[Opening Data shown section]

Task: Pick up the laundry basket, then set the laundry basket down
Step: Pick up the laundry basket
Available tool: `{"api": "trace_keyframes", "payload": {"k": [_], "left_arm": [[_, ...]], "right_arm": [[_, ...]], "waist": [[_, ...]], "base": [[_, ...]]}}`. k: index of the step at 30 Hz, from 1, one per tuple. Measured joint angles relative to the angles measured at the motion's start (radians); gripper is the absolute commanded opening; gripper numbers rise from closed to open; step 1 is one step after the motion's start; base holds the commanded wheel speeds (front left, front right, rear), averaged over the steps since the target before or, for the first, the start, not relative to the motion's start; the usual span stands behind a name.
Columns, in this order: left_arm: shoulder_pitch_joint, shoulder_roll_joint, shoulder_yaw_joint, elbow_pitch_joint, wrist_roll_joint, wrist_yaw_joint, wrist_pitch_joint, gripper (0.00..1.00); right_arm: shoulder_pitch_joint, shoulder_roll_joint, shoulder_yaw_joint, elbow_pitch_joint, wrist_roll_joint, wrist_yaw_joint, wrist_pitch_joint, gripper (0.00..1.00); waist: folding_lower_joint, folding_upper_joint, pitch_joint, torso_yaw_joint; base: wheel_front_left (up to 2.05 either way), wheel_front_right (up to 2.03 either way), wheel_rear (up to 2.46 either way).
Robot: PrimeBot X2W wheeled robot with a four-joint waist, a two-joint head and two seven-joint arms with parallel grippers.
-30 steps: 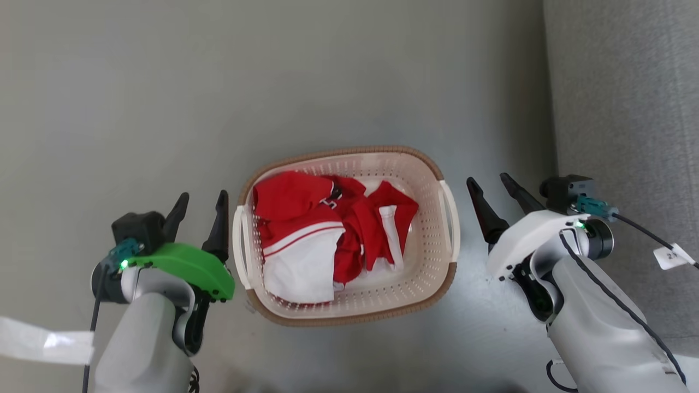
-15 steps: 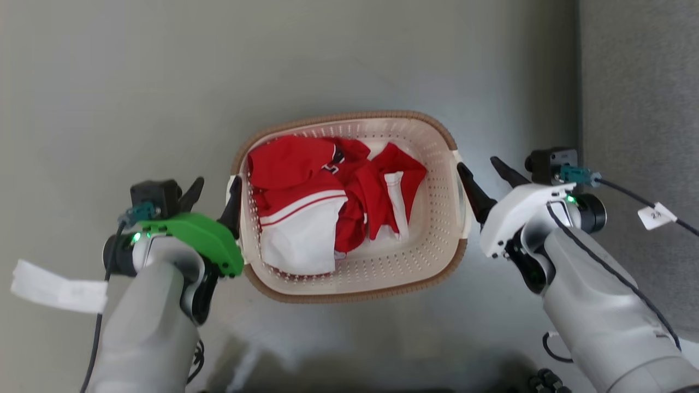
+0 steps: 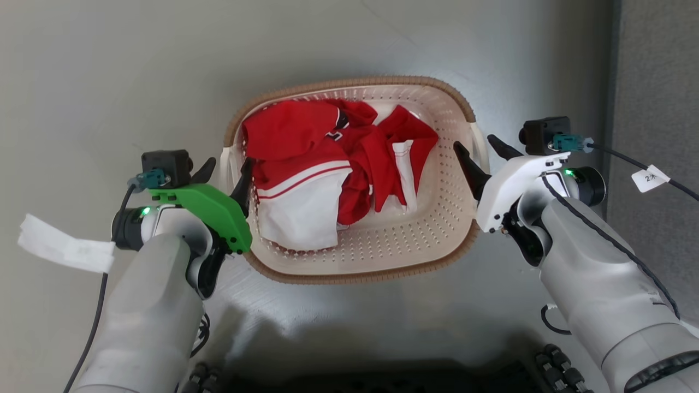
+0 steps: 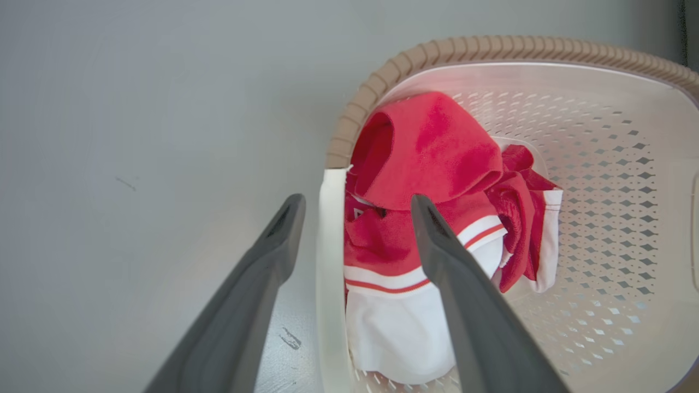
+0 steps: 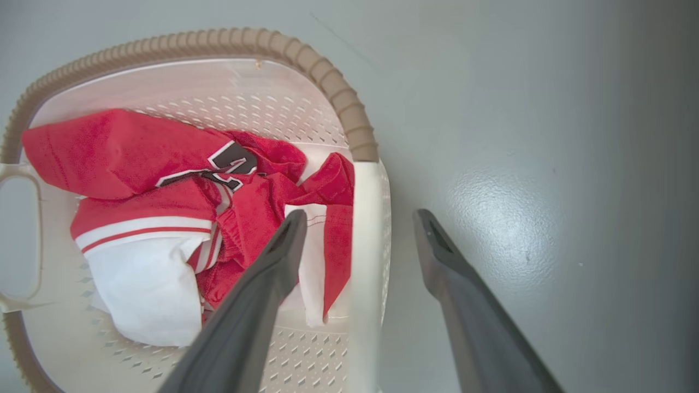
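The laundry basket (image 3: 355, 275) is cream-white and perforated, with a brown woven-look rim, and stands on the grey floor holding red and white clothes (image 3: 327, 164). My left gripper (image 3: 226, 169) is open and straddles the basket's left white handle (image 4: 327, 245): one finger is outside the wall, the other inside over the clothes. My right gripper (image 3: 474, 143) is open too and straddles the right handle (image 5: 368, 245) the same way. In the left wrist view the left gripper (image 4: 356, 199) has the handle between its fingers, apart from both. In the right wrist view the right gripper (image 5: 359, 214) stands likewise beside the basket rim (image 5: 218, 41).
A grey textured surface (image 3: 655, 82) runs along the right edge of the floor. White tags hang from the wrist cables at left (image 3: 60, 248) and right (image 3: 650, 177). The robot's dark base (image 3: 382, 376) shows at the bottom.
Both grippers have moved inward from beside the basket to straddle its handles. The camera has shifted, so the basket looks larger and higher in the head view.
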State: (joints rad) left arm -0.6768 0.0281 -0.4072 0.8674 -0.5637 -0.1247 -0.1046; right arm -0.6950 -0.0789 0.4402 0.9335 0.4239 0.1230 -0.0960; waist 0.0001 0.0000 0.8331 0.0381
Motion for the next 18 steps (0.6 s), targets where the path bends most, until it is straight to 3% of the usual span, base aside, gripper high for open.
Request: {"api": "trace_keyframes", "payload": {"k": [18], "left_arm": [[-0.069,-0.004,-0.083,0.08,-0.098,-0.003,0.044,1.0]], "right_arm": [[-0.073,0.006,0.018,0.099,0.026,0.0,0.001,1.0]], "waist": [[-0.0001,0.0,0.069,0.016]], "base": [[0.0,0.0,0.0]]}}
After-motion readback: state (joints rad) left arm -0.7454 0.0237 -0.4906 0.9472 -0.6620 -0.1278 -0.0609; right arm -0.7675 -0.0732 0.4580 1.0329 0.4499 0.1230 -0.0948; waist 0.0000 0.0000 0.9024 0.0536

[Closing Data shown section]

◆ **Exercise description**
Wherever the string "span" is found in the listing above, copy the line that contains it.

◆ **Response below**
Available tool: `{"api": "trace_keyframes", "payload": {"k": [_], "left_arm": [[_, ...]], "right_arm": [[_, ...]], "waist": [[_, ...]], "base": [[_, ...]]}}`. k: index of the step at 30 Hz, from 1, one per tuple. Measured joint angles relative to the angles measured at the motion's start (radians); gripper is the absolute commanded opening; gripper numbers rise from closed to open; step 1 is one step after the motion's start; base holds the commanded wheel speeds (front left, front right, rear), averaged over the steps since the target before or, for the first, the start, not relative to the motion's start; the usual span stands behind a name.
Motion for the next 18 steps (0.6 s), targets where the path bends most, until it is straight to 3% of the usual span, base aside, gripper high for open.

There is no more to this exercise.